City Data: 19th Police District Running Out Of Cops Faster Than Ever Before (“Backlogs” Up 400% In Recent Years)

The 19th District stretches Fullerton to Lawrence, the lake to the river.

Calls for police service in the 19th (Town Hall) Police District grew into “backlogs” 239 times last year, according to newly-released city data. By comparison, in the 56 months between January 2011 and August 2015, the district had just 167 backlogs. The district is the 10th largest in the city by square mileage and ranks #2 for population, according to the Chicago Office of the Inspector General.

Backlogs, also known as “Radio Assignments Pending” status or RAPs, are declared when no police units are available to handle incoming 911 calls for service. They are a good measure of whether a district has enough manpower to merely handle incoming requests for help. During RAPs, dispatchers assign the most pressing issue to the first unit that becomes available, the other calls wait their turn.

Since October 2011, the 19th District’s manpower has dropped about 20% from 468 cops to a current estimate of 372. One effect of the slash in officers is that more citizens have to wait for extended periods to get help.

Percentage of each month that the 19th District spent in RAP status (blue) compared to the percentage of crimes that ended with an arrest (red). | Data: Chicago OEMC, CWBChicago RAP tracking; and Chicago Data Portal

The City of Chicago refuses to release dates and times of RAPs to the public, citing safety concerns. But, since 2016, CWBChicago editors have used a variety of methods to estimate RAP occurrences and durations. Last year, our team independently documented 169 RAPs in the Town Hall district.

In January 2018, CWBChicago filed a Freedom of Information request for the number of RAPs declared in each police district citywide last year. According to the city, the 19th District experienced 239 RAPs — far more than the 169 cases that our editors pinpointed.

Last June, the 19th District was in RAP status 22% of the time, according to our editors’ estimates of backlog durations.

Alexis Stubbs | Facebook

In one high-profile case where RAP status affected emergency response last year, a top-priority domestic violence call sat unassigned for six minutes on June 11. While dispatchers waited for an officer to become available, the violence escalated, ending with the stabbing death of 12-year-old Alexis Stubbs.

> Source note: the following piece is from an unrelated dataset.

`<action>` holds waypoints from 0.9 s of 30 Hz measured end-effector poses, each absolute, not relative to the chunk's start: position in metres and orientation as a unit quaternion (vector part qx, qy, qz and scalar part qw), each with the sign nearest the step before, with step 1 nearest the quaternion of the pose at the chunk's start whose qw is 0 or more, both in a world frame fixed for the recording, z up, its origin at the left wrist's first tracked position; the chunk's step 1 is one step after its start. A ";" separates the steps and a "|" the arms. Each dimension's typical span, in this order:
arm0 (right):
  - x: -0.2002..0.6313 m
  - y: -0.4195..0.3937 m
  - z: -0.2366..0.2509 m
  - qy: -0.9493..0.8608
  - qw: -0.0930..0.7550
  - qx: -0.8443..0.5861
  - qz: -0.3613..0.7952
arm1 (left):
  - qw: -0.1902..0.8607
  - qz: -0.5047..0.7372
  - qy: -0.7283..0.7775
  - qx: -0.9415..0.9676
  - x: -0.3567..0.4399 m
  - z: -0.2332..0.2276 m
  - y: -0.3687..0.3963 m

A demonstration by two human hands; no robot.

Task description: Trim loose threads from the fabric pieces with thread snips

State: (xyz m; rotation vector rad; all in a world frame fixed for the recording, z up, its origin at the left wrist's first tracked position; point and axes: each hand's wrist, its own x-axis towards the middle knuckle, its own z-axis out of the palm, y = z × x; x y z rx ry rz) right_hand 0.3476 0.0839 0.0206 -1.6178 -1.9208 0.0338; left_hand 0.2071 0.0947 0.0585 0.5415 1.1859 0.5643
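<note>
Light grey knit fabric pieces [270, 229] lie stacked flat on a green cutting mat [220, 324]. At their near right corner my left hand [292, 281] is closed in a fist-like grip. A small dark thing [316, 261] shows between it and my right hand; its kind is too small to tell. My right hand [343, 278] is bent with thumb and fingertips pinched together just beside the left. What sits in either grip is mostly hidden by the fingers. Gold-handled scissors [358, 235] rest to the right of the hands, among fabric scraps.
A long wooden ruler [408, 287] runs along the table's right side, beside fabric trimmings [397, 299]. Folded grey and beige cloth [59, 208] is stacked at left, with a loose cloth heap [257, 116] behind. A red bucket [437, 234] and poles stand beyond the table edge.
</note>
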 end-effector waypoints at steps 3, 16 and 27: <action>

Town Hall ranked 9th out of 22 districts for most RAPS last year.

As recently as 2015, Town Hall ranked toward the bottom of the RAP list, according to a 2015 report by the Chicago Sun-Times.

The paper’s report found that between January 2011 and August 2015, Town Hall recorded 234 backlogs. Compare that to 239 last year alone. Breaking it down, Town Hall averaged just over four RAPs per month during the Sun-Times study. Last year, the district averaged almost twenty.

By comparison, the Calumet District, which ranked #1 for RAPs in the Sun-Times story, had fallen to just 190 backlogs in 2017.  Calumet’s average RAPs per month fell from about 35 in the paper’s study to about 16 last year.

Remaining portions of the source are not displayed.